Tibial Plafond Fractures affect weight-bearing articular surface and comprise < 1% of all lower extremity fractures. Such fractures are due to rotational or axial-loading forces as a result of high-energy trauma.
Plafond means ceiling or dome. The Talus has tibial plafond as a dome or ceiling and articulates with the distal tibia with its smooth surface. Rotational force may produce spiral fractures; it may be extra-articular or intra-articular. Usually, rotational forces produce less soft tissue injuries whereas axial compressive forces produce intra-articular fractures with more soft tissue injuries.
Our study aimed to compare open reduction internal fixation (ORIF) and external fixation by Ilizarov in patients with pilon fracture type C and to clarify which method as a definitive treatment is better in terms of reduction and union results and major complications.
After ethical committee approval, this Systematic review was conducted on Patients aged with 18 years or older with tibial plafond fractures of type C according to the AO/OTA classification including Studies and published papers between January 2000 and January 2022.
This systematic review was conducted on human subjects in different literatures collected from different medical websites between January 2000 and January 2022 in which we involved clinical and/or functional outcomes in ORIF versus Ilizarov fixation for operative treatment of tibial plafond fracture type C according to the AO/OTA classification with follow up period of at least 6 months.

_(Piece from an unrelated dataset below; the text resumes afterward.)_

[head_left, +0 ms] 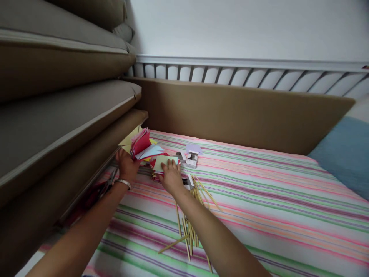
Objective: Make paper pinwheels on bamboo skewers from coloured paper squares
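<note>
My left hand [127, 166] grips a fanned bundle of folded coloured papers [142, 143], with yellow, red, pink and light blue showing; they may be envelopes. To its right, my right hand [172, 177] is closed over a second paper stack [161, 162], pale green on top with red edges beneath. Its fingers lie on the top sheet and the thumb is at the near edge. A bracelet [123, 183] circles the left wrist. Just past the right hand are small white open boxes [191, 159] and a lavender paper [194, 148].
Thin wooden sticks [190, 231] lie scattered under and beside my right forearm. Scissors [111, 179] rest by the left cushions [72, 150], partly behind my left arm. A brown padded board [230, 115] closes off the back of the striped cloth [259, 184]. A blue pillow [343, 154] is at right.
</note>
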The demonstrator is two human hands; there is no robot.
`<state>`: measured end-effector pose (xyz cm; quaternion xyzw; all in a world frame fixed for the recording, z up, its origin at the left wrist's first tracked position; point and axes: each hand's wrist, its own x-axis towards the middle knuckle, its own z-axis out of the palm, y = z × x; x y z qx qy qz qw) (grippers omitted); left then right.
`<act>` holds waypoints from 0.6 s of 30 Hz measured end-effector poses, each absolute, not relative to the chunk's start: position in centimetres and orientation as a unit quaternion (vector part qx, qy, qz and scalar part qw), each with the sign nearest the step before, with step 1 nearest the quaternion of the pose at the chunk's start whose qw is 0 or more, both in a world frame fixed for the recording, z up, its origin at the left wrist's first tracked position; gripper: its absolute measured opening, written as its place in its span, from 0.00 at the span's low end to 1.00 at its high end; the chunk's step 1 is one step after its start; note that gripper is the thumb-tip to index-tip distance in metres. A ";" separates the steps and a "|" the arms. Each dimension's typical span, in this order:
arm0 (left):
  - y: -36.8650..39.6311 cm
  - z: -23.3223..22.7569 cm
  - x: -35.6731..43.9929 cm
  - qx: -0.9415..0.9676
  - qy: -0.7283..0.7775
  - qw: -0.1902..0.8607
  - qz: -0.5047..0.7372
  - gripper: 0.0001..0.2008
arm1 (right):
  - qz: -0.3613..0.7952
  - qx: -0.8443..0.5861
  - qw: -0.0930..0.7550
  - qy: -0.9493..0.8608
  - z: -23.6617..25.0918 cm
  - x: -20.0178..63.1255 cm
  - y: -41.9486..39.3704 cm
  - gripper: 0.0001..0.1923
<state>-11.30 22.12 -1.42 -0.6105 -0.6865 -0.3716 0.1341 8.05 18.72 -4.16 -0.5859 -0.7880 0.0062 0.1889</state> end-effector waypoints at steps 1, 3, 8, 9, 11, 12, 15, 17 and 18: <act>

Five Studies literature (Four retrospective and one Prospective) that involved 250 patients, fulfilled the study criteria and were included in this study.
As regards the time till surgery and healing, the current systematic review revealed that there was statistically significant increase in the time till surgery (days) in ORIF group (11.75 ± 2.67) versus EF group (6.95 ± 3.14) (p-value <0.001) and non-significant increase in the time to union (days) in ORIF group (48.10 ± 44.11) than EF group (41.73 ± 37.53) (p-value = 0.287).

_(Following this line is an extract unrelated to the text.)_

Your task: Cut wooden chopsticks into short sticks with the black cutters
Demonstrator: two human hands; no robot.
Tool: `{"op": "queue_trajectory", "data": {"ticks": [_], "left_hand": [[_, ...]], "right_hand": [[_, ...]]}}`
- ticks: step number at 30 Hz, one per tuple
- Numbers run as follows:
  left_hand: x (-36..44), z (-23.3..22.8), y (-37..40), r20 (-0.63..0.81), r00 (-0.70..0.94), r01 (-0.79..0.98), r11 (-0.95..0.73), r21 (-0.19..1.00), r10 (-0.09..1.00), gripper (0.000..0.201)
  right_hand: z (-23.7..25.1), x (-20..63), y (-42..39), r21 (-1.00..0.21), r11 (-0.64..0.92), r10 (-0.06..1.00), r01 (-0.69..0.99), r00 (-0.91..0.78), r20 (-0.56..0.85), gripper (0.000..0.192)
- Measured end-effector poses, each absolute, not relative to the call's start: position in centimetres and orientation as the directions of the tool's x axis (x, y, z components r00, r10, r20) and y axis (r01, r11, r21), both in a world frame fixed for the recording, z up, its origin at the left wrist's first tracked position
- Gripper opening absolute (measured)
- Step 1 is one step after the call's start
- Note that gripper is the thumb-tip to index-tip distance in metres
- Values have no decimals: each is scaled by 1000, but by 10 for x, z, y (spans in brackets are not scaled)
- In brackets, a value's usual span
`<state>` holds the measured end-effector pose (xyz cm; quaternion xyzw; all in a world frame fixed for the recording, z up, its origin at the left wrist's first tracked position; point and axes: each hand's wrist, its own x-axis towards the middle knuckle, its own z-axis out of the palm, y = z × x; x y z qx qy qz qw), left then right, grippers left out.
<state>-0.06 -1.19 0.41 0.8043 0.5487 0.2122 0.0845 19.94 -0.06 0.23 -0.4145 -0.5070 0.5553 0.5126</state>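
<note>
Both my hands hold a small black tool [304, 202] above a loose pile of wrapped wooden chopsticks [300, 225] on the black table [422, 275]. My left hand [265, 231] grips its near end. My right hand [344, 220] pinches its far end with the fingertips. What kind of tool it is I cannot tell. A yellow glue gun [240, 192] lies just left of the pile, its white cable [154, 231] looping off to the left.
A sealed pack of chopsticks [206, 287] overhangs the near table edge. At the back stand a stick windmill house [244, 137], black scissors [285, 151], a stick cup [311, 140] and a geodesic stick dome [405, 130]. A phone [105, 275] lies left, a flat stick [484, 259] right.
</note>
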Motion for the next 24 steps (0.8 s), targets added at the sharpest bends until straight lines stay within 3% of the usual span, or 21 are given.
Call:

The current study results revealed that the Range of Ankle Motion showed a statistically significant increase in the mean dorsiflexion and plantar flexion in ORIF group than EF group (p-value <0.001).
As regards complications, Analysis of the complications (nonunion, malunion, superficial ,deep infections, Osteomyelitis and Arthritis) revealed a statistically significant increase in the percentage of patients with complications in EF group compared to ORIF group (p value <0.001) with significant difference & increase in rates of malunion (p = 0.034) and superficial infection (p=0.012) between EF and ORIF for treatment of TPF. Although the risk of deep infection was higher in the EF group, it was not found to be statistically significant (p = 0.811).

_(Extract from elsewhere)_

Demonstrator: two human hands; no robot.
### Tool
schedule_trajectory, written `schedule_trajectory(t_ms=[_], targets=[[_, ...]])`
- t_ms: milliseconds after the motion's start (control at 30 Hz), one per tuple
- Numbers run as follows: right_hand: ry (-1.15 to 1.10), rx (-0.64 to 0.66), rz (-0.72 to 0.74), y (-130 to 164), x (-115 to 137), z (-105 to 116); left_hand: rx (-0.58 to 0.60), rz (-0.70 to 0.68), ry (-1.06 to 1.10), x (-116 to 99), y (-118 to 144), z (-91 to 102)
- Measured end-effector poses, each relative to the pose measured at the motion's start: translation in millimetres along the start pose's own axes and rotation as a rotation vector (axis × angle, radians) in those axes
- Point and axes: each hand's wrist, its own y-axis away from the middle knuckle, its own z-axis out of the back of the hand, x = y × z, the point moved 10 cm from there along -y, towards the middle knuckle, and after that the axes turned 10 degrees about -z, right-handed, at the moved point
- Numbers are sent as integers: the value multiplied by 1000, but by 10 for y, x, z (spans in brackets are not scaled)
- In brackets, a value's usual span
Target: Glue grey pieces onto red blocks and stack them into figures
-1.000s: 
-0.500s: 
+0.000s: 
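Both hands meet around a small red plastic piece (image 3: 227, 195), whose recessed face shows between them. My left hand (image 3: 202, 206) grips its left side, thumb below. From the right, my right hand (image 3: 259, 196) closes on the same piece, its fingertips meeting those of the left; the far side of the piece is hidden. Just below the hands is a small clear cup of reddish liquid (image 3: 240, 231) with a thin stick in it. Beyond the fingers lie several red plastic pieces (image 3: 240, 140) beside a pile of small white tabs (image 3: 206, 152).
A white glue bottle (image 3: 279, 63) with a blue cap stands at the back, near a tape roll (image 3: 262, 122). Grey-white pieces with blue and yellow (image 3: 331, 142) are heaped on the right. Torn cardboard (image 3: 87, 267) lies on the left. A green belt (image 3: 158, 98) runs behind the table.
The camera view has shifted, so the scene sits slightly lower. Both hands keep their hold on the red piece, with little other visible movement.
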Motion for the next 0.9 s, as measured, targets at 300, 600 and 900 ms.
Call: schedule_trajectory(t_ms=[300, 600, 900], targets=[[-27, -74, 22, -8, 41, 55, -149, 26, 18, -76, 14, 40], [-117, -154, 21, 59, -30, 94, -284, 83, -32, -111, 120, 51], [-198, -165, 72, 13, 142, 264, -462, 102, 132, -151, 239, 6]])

Infections, or other advert events, in theory, were superior in open reduction and internal fixation.
However, our results were against to this concept. As compared to ORIF group, the rate of infection (superficial infection) was higher in the EF group. Fortunately, no evidences showed there were serious infections occurred as well as the compartment syndrome, and no studies reported pulmonary embolism (PE).